I saw this execute in as little as 2625ms... still 187x longer than Lucene.
I appreciate how Lucene and BDB XML are quite different and the things pointed out in this thread have been very helpful. I only mean to compare them in this very simplified view of direct index lookups, and I wanted to know if it would be reasonable to expect BDB XML index lookups, for queries as similar as possible to a Lucene index query, could perform in the same order of time.
For reference to the XML I'm using, I have a XML collection defined with 170,000-ish documents loaded that look similar to the XML below.

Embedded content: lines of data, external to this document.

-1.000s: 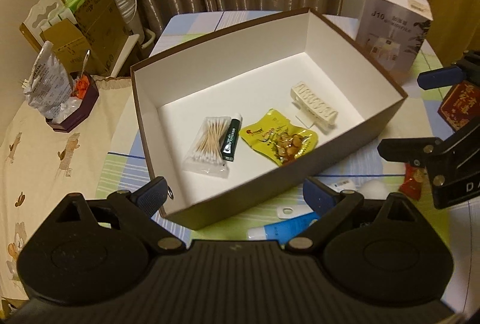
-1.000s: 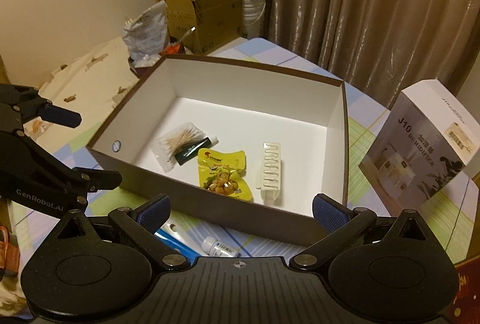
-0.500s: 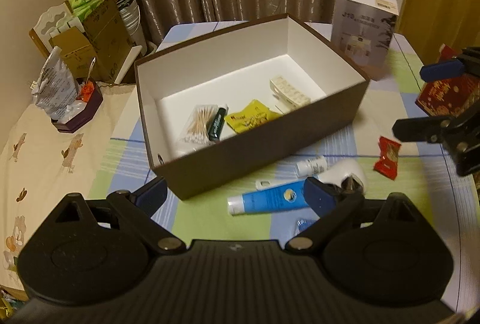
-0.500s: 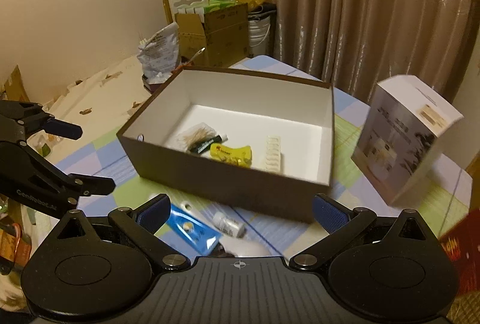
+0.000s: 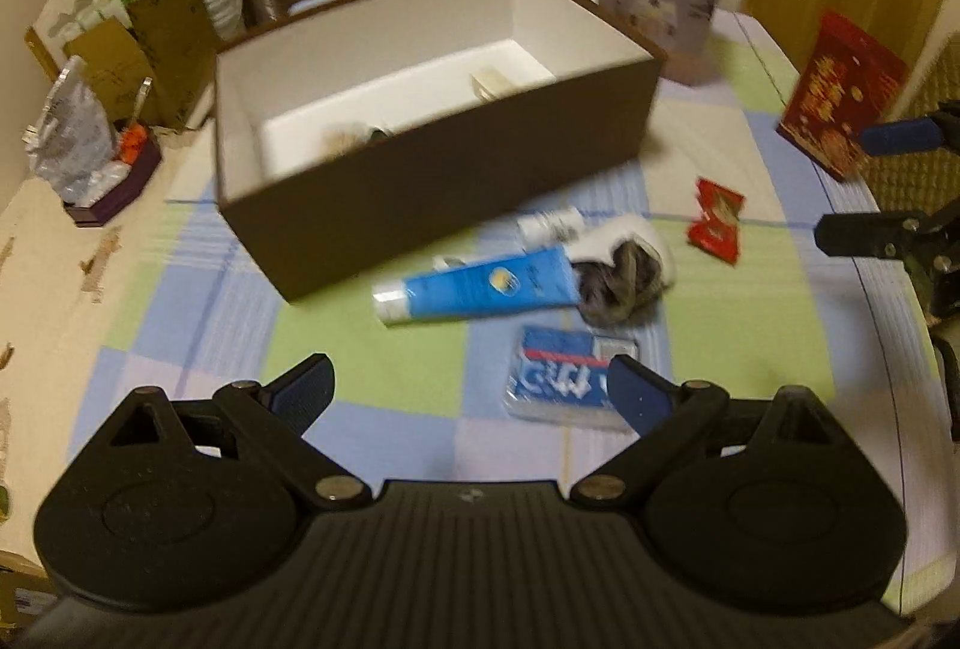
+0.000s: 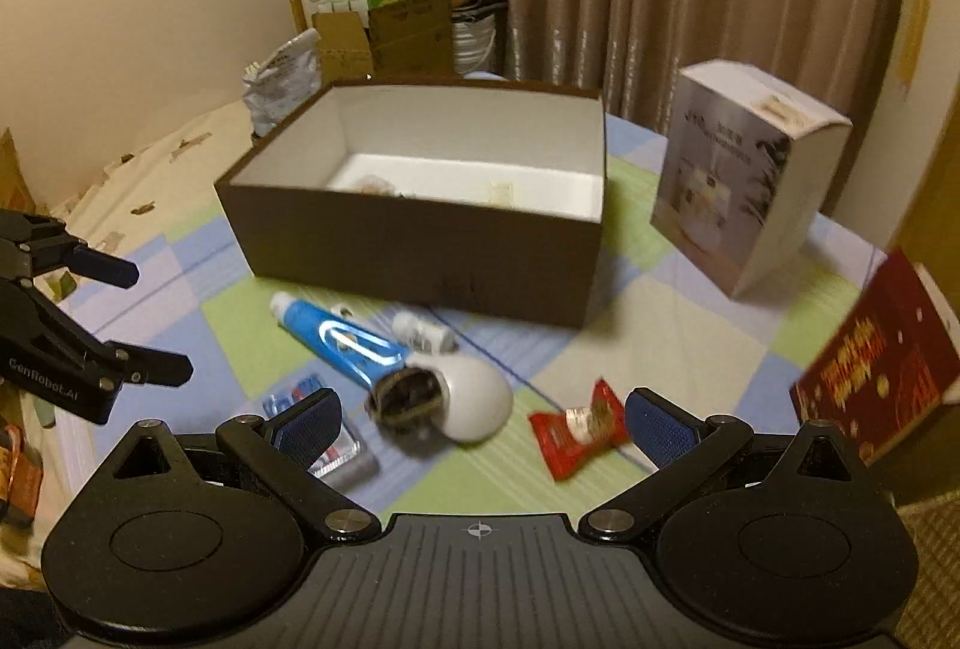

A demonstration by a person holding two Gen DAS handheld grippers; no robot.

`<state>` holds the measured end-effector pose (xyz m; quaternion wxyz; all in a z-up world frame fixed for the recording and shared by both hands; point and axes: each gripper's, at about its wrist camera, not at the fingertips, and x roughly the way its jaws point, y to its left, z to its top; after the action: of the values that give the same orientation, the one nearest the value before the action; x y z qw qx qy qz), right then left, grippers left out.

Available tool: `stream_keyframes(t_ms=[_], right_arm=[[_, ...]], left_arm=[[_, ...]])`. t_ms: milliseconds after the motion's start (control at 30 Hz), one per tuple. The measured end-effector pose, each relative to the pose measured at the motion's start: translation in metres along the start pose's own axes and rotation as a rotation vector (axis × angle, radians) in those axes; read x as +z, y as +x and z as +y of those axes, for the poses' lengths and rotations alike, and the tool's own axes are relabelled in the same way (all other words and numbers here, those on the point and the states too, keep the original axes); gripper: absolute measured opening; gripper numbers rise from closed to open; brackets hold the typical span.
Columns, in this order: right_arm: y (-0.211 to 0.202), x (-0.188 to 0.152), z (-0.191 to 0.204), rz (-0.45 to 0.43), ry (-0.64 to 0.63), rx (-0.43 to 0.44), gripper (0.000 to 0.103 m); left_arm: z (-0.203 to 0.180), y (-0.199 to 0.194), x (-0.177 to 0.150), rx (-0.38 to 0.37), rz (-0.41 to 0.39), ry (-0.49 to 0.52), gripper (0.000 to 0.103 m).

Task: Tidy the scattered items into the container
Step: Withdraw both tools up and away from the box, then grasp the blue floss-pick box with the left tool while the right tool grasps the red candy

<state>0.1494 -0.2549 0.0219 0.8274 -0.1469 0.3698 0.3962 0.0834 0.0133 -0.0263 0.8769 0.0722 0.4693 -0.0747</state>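
Observation:
A brown box (image 5: 456, 181) (image 6: 414, 241) with a white inside stands open on the checked tablecloth, with a few small items on its floor. In front of it lie a blue tube (image 5: 480, 286) (image 6: 342, 340), a small white bottle (image 5: 549, 223) (image 6: 423, 332), a white hairbrush (image 5: 624, 271) (image 6: 444, 400) clogged with hair, a blue tissue pack (image 5: 570, 385) (image 6: 327, 442) and a red snack packet (image 5: 717, 220) (image 6: 579, 430). My left gripper (image 5: 471, 397) (image 6: 123, 325) is open above the cloth near the tissue pack. My right gripper (image 6: 483, 427) (image 5: 864, 184) is open over the brush and red packet.
A white carton (image 5: 660, 24) (image 6: 750, 175) stands right of the box. A red gift box (image 5: 840, 99) (image 6: 870, 373) leans at the far right. Cardboard boxes (image 5: 126, 48) (image 6: 384, 30), a silver bag (image 5: 69, 138) and curtains fill the back.
Both grippers have pulled back and dropped lower from over the box. The tube, brush, tissue pack and red packet on the cloth have come into view.

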Motion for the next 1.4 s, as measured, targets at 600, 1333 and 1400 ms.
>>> stream_keyframes(t_ms=[600, 1333, 1400], right_arm=[[0.016, -0.081, -0.020, 0.119, 0.170, -0.035, 0.103], [0.045, -0.083, -0.060, 0.166, 0.234, -0.018, 0.103], [0.050, -0.082, -0.062, 0.166, 0.240, -0.010, 0.103]], left_arm=[[-0.026, 0.036, -0.035, -0.083, 0.043, 0.053, 0.096], [-0.044, 0.104, -0.014, -0.120, 0.072, 0.174, 0.095], [-0.044, 0.111, -0.012, -0.126, 0.077, 0.176, 0.090]])
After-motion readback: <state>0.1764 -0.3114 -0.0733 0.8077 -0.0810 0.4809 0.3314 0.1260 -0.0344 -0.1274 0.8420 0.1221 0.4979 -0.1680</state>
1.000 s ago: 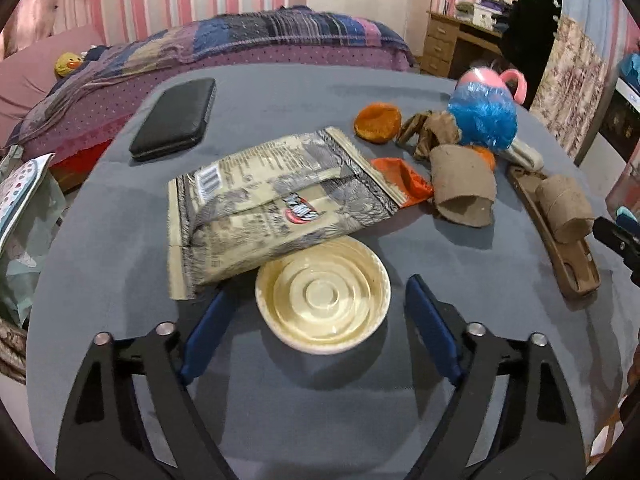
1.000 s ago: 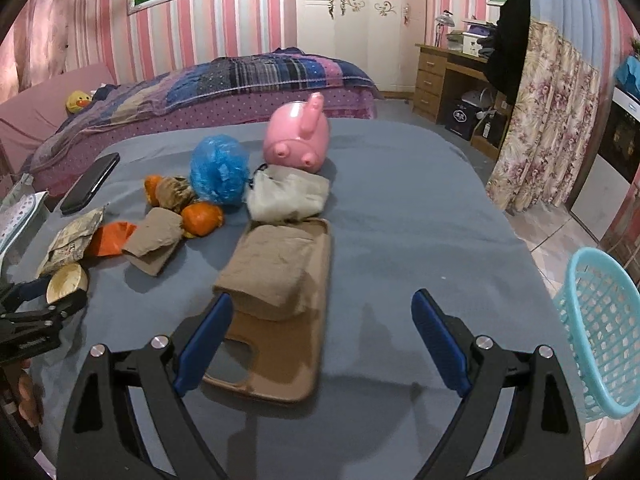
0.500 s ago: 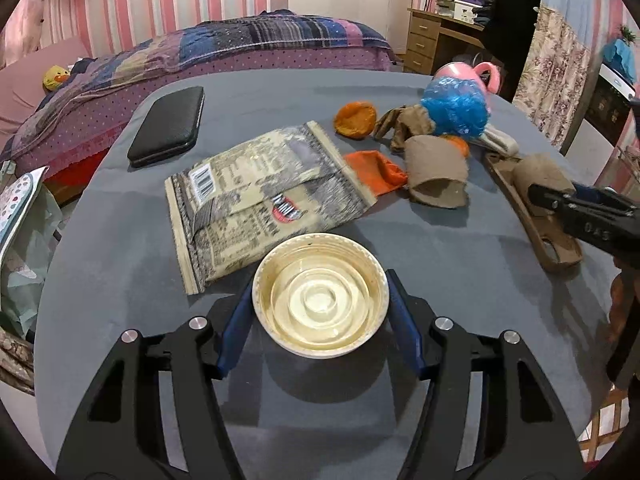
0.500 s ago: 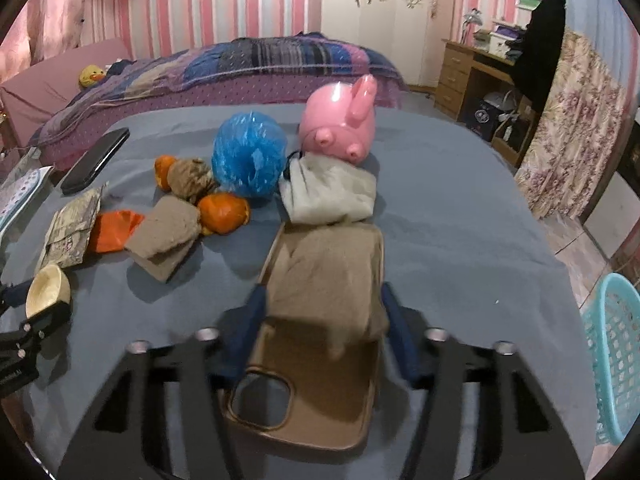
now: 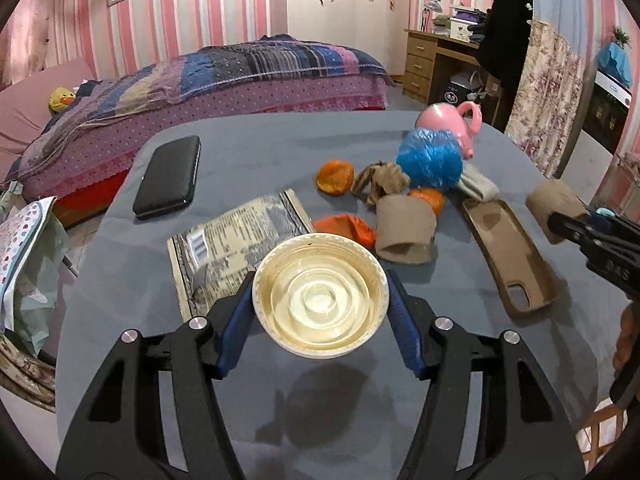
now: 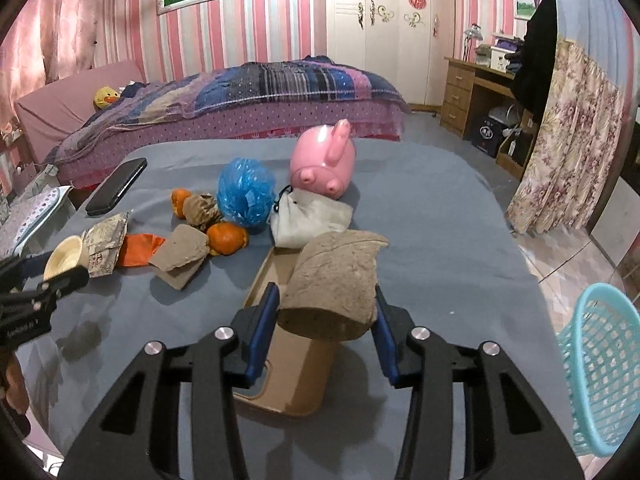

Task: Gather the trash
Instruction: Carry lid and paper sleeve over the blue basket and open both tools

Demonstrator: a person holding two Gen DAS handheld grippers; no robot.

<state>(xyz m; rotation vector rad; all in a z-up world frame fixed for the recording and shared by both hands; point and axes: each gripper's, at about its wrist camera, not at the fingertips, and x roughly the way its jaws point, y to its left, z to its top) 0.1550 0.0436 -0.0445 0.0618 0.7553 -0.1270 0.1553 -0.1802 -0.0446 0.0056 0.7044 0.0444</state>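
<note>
My left gripper (image 5: 320, 316) is shut on a round cream plastic lid (image 5: 320, 296) and holds it a little above the grey table, its shadow below. My right gripper (image 6: 326, 320) grips a flattened cardboard tube (image 6: 336, 280) above the brown phone case (image 6: 288, 376); its jaws are closing and both pads press the tube's sides. On the table lie a snack wrapper (image 5: 232, 248), an orange scrap (image 5: 348, 228), a second cardboard tube (image 5: 406, 232), orange peels (image 5: 335, 176), crumpled brown paper (image 5: 380, 180) and a blue plastic ball (image 5: 430, 158).
A black phone (image 5: 168, 178) lies at the table's far left. A pink pig toy (image 6: 324, 160) and a white pouch (image 6: 310, 220) sit behind the trash. A teal basket (image 6: 600, 368) stands on the floor to the right. A bed (image 6: 260, 96) lies beyond the table.
Both grippers went from open to closed, the left on the lid and the right on the cardboard tube. Both things have come up off the table and the phone case.
</note>
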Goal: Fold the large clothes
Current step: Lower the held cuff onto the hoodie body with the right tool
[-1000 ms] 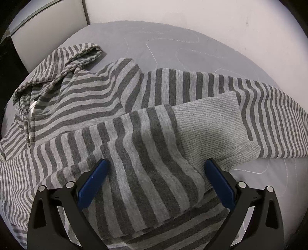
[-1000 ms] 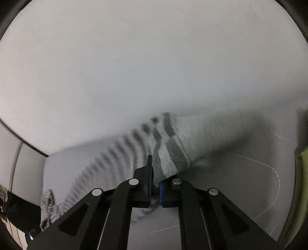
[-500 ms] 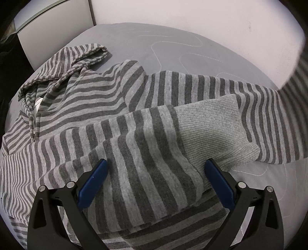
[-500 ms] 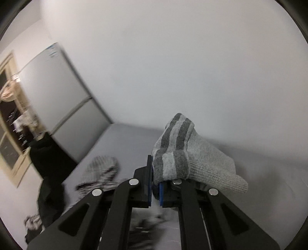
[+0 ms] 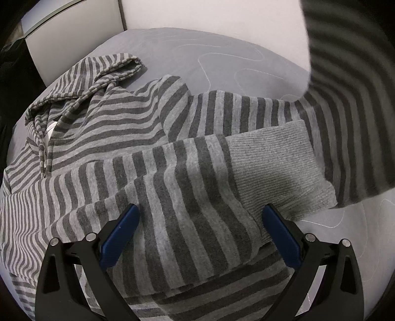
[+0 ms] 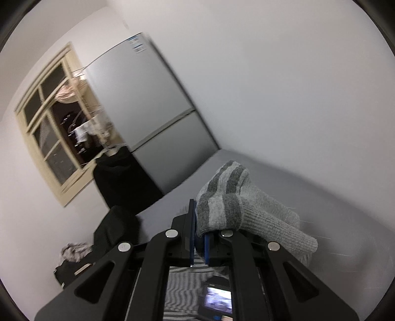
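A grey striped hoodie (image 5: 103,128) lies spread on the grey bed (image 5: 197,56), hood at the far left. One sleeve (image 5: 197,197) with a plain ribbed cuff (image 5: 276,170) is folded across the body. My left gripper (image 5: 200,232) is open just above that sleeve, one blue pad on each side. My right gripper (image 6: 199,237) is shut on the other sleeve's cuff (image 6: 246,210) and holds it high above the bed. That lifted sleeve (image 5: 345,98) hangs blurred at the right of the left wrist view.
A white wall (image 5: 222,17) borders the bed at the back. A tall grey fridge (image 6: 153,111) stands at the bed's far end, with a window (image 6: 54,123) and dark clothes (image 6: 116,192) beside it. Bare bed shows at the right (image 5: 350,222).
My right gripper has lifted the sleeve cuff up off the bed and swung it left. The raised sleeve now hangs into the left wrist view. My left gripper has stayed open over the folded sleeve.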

The Lucene index I'm querying contains all all of the same 170,000 documents as well as some more data loaded bringing it's collection to about 195,000 documents.
<als:match-back-matches xmlns:als="http://autoleadservice.com/xml/als" direct-sale="true"
has-match="true" sale-area="18 " sale-date="2005-12-14-05:00" sale-day="20051214"
sale-dealer="409460" sale-model="Jetta" sale-month="200512" sale-region="MAR"
sale-year-month="2005-12-05:00" vin="XXX">
<als:match lead-area="18 " lead-date="2005-12-12-05:00" lead-day="20051212"
lead-dealer="409460" lead-id="196973" lead-model="Jetta" lead-month="200512"
lead-region="MAR" lead-source="cobalt-vw" lead-unique-all="true" lead-unique-area="true"
lead-unique-dealer="true" lead-unique-region="true" lead-year-month="2005-12-05:00"
match-range="0-30" owner-address="1200 Main St." owner-alternate-phone="555-863-7264"
owner-email="[email protected]" owner-first-name="rani" owner-last-name="adzarne"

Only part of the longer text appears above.